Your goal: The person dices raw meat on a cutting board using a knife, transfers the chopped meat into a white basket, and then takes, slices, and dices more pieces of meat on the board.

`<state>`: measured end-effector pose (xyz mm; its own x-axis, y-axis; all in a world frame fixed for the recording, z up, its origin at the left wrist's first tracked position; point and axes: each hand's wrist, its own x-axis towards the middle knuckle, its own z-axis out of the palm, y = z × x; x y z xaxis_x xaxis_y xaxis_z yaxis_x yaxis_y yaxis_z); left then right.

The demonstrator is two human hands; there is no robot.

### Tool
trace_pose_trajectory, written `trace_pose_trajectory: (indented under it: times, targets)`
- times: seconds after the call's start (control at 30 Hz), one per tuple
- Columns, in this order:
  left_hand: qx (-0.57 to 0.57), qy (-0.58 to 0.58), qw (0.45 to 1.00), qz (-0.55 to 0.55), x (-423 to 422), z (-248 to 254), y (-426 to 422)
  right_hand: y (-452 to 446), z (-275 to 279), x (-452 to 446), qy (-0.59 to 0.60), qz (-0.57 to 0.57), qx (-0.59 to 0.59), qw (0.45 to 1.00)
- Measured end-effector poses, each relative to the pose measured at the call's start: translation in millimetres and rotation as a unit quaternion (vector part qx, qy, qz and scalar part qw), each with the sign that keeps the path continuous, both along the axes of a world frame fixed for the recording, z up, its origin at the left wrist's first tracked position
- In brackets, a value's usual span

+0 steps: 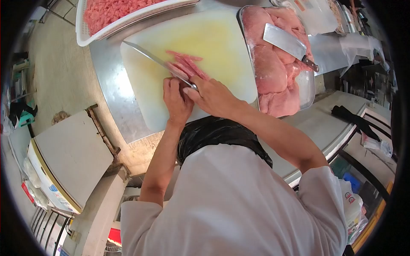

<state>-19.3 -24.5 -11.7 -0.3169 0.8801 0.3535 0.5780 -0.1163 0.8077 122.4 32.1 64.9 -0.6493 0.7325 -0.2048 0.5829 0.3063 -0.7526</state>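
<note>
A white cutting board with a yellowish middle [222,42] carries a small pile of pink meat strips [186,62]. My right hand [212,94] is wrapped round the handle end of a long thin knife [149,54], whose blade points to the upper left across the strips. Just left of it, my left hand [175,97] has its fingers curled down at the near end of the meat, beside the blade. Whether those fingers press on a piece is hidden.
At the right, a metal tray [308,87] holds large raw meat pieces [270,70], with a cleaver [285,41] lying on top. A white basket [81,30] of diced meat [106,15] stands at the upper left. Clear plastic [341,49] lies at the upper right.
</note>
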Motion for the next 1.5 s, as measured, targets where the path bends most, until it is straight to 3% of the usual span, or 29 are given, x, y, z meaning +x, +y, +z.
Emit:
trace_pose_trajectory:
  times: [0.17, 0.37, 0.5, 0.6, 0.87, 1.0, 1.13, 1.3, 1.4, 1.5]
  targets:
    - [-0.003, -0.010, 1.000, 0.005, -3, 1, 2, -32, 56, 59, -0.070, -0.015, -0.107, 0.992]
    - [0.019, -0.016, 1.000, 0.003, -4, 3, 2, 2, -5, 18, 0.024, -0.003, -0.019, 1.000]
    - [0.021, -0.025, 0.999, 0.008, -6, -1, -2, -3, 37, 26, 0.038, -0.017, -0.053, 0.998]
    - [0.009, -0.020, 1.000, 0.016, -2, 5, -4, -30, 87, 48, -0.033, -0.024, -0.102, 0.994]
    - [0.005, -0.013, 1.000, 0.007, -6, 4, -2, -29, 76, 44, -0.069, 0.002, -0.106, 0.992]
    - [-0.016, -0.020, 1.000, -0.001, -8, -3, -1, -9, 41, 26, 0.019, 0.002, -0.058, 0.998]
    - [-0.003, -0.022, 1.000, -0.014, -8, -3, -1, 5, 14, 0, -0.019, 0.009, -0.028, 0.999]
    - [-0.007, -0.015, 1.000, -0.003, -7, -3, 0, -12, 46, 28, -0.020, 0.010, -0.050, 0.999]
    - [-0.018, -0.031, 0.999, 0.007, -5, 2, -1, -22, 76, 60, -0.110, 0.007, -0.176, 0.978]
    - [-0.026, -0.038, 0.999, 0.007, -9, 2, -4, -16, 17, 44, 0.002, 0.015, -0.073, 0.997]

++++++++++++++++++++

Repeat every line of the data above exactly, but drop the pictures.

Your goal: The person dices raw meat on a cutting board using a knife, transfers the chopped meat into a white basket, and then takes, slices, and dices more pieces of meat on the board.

`<state>`: measured end-effector pose (xyz mm; its own x-axis, y-axis; all in a world frame fixed for the recording, z up, its origin at the left wrist's first tracked position; point and axes: each hand's wrist, its own x-axis towards the middle knuckle, its own z-axis out of the palm, y = z × x; x y z xaxis_x xaxis_y xaxis_z yaxis_x yaxis_y yaxis_z); left then right.

The demonstrator is two human hands; there is no robot.

### Tool
trace_pose_trajectory, written `trace_pose_trajectory: (indented under it: times, targets)`
- times: seconds after the call's start (control at 30 Hz), one per tuple
- Columns, in this order:
  left_hand: qx (-0.57 to 0.57), qy (-0.58 to 0.58), qw (0.45 to 1.00), qz (-0.55 to 0.55), x (-423 to 422), z (-248 to 254), y (-426 to 422)
  right_hand: y (-452 to 446), z (-275 to 279), x (-452 to 446), qy (-0.59 to 0.60), qz (-0.57 to 0.57), qx (-0.59 to 0.59), qw (0.45 to 1.00)
- Measured end-effector poses, each relative to the pose measured at the call's start: translation in millimetres and rotation as a unit quaternion (vector part qx, qy, qz and scalar part qw), each with the sign that keeps the path continuous, both along the axes of a world frame fixed for the recording, z up, its origin at the left wrist's first tracked position
- In brackets, a value's usual span

+0 steps: 

<state>-19.3 -24.5 -11.7 -0.3169 0.8801 0.3535 0.5780 -0.1163 0.8077 122.4 32.1 64.9 -0.6493 0.7325 -0.2048 0.5829 0.3063 -0.7526</state>
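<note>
A white cutting board with a yellowish middle [222,42] carries a small pile of pink meat strips [186,62]. My right hand [212,94] is wrapped round the handle end of a long thin knife [149,54], whose blade points to the upper left across the strips. Just left of it, my left hand [175,97] has its fingers curled down at the near end of the meat, beside the blade. Whether those fingers press on a piece is hidden.
At the right, a metal tray [308,87] holds large raw meat pieces [270,70], with a cleaver [285,41] lying on top. A white basket [81,30] of diced meat [106,15] stands at the upper left. Clear plastic [341,49] lies at the upper right.
</note>
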Motion for the next 1.5 s, as measured, targets where the path bends most, until it is straight to 3% of the usual span, or 29 are given, x, y, z meaning +x, +y, +z.
Emit:
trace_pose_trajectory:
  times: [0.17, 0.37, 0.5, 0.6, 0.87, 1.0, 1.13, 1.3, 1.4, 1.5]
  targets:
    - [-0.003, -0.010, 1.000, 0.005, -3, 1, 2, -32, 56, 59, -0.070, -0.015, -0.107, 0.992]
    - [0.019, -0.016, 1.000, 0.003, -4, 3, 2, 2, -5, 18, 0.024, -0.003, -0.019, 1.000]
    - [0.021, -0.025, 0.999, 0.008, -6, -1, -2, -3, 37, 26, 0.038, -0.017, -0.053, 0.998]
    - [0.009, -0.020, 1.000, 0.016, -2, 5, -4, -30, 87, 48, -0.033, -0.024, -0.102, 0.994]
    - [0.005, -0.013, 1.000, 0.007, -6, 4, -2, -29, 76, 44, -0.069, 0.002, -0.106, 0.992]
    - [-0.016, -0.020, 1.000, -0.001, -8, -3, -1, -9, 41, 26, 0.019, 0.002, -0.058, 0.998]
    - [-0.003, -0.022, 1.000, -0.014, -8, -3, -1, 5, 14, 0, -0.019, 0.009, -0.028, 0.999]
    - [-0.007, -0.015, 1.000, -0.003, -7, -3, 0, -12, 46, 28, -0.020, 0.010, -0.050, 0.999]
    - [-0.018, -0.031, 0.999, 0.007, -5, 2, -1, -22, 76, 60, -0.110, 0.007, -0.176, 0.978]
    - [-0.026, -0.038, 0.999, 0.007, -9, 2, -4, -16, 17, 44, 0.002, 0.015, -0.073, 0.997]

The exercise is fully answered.